CAPÍTULO XVI

Los espías en la planta baja y los dos franceses, en la bodega, celebraban, simultáneamente, un consejo de guerra.

—Señor profesor, estoy persuadido de que no han matado a Choupette —decía Langelot, recuperando la esperanza, al verse en posesión de algo que podía transformar en cohetes a todos sus adversarios—. Los espías de esta clase no son asesinos: no matan si no es completamente inevitable.

—Es muy posible —contestó Roche-Verger—. Pero eso no impide que dispararan contra Charles y también sobre ella, con la metralleta. De todas maneras, no es ésta la cuestión. La cuestión es saber cómo vamos a salir de aquí.

—Entonces, ¿no desea morir?

—Tengo la debilidad de imaginar que aún podría ser útil a Francia… —dijo muy bajito Roche-Verger.

Luego, avergonzado de haber pronunciado una frase que podría parecer grandilocuente, añadió:

—Por otra parte, tengo la impresión de no haber comido aún tantas langostas a la armoricana como me tenía previsto el destino…

Langelot reflexionaba sobre la mejor manera de utilizar el explosivo.

—¿Qué contienen estos tubos de ensayo, señor?

—Esencialmente, ácido pírico, y el primero, fulminato de mercurio.

—Dicho de otra forma, bastarían para hacer una pequeña explosión.

—Claro que sí, ¡pero yo quería una bien grande!

—¿Y si nos conformáramos con una pequeña, de forma que agujereemos la pared y después, con la ayuda de los italianos y los ingleses, nos apoderemos de la casa?

—¡Excelente idea! —dijo Roche-Verger—. Voy a desmontar en seguida mi pequeño artefacto: cuatro tubos hundidos entre las piedras, rellenando con tierra los agujeros, deberían bastar. Un riesgo: mi oxígeno líquido puede saltar también…

—No, si abre usted el balón.

—Joven Langelot, no es usted muy bueno con las adivinanzas, pero como agente secreto, me quito el sombrero ante usted.

»¿Por qué —se preguntaba Langelot, mientras ayudaba al profesor a deshacer los nudos de los hilos eléctricos, por qué era preciso que aquel gran hombre representara continuamente el papel de un botarate? Y después recordó a otros sabios que había tenido ocasión de conocer y comprendió: Roche-Verger hacía el bobo por modestia, para no darse el aire de importancia y de orgullo que ridiculiza a los que se toman por personajes.

Desatornillaron rápidamente el balón de oxígeno, ataron juntos los tubos de ensayo entorno del tubo que contenía fulminato de mercurio, luego Langelot empalmó sobre él el hilo eléctrico.
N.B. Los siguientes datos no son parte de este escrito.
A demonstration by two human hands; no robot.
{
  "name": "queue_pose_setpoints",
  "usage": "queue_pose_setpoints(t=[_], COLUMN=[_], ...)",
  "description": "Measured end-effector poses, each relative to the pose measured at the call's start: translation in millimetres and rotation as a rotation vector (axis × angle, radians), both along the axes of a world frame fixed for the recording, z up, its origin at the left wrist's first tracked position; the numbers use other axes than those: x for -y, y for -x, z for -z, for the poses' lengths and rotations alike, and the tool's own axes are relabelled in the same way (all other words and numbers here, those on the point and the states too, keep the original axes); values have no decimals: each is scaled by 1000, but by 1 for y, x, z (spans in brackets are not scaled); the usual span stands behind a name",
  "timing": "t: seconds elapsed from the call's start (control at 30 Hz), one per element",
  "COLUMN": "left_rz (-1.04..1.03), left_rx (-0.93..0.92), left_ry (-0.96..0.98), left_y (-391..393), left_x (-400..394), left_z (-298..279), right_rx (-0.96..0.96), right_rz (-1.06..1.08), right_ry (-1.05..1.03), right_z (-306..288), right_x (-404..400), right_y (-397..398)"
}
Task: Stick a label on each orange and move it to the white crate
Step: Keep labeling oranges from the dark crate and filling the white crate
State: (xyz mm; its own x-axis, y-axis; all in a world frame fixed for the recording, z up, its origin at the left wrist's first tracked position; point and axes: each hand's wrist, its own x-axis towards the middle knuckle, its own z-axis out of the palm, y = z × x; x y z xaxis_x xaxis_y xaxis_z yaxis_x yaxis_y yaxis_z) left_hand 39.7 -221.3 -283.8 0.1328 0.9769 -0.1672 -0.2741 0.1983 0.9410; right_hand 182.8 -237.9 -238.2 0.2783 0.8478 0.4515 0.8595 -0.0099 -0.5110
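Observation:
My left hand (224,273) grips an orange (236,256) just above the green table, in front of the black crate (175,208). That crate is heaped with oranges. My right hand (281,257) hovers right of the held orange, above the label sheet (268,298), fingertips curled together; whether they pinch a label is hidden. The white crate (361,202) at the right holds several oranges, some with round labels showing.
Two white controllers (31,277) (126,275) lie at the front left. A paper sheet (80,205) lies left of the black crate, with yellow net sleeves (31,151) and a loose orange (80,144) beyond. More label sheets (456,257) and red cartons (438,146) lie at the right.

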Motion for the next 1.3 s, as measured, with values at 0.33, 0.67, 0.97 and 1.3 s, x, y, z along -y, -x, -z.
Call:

El conjunto fue colocado, entre dos piedras que dejaban una rendija, en la pared que separaba a los franceses de sus adversarios de la víspera.

Entonces, Langelot gritó con todas sus fuerzas:

—¡Retrocedan! ¡Vamos a hacer saltar la pared!

Por su parte, Roche-Verger y Langelot fueron a refugiarse contra el muro opuesto, volviendo la espalda al artefacto explosivo. El hilo eléctrico unía el tubo del fulminato a la pila. Ya sólo faltaba hacer el contacto.

—¿Listo profesor? —preguntó Langelot.

—Listo. A propósito, ¿sabe usted la diferencia entre…?

Un ruido atronador sacudió la casa y cubrió la voz del incorregible sabio. Langelot, con mano firme, había apretado los dos hilos desnudos contra los dos polos de la pila. Una nube de polvo llenaba la bodega y muy cerca de ellos se oían los Good Lord! y los ¡Santa Madonna! de los inquilinos de al lado.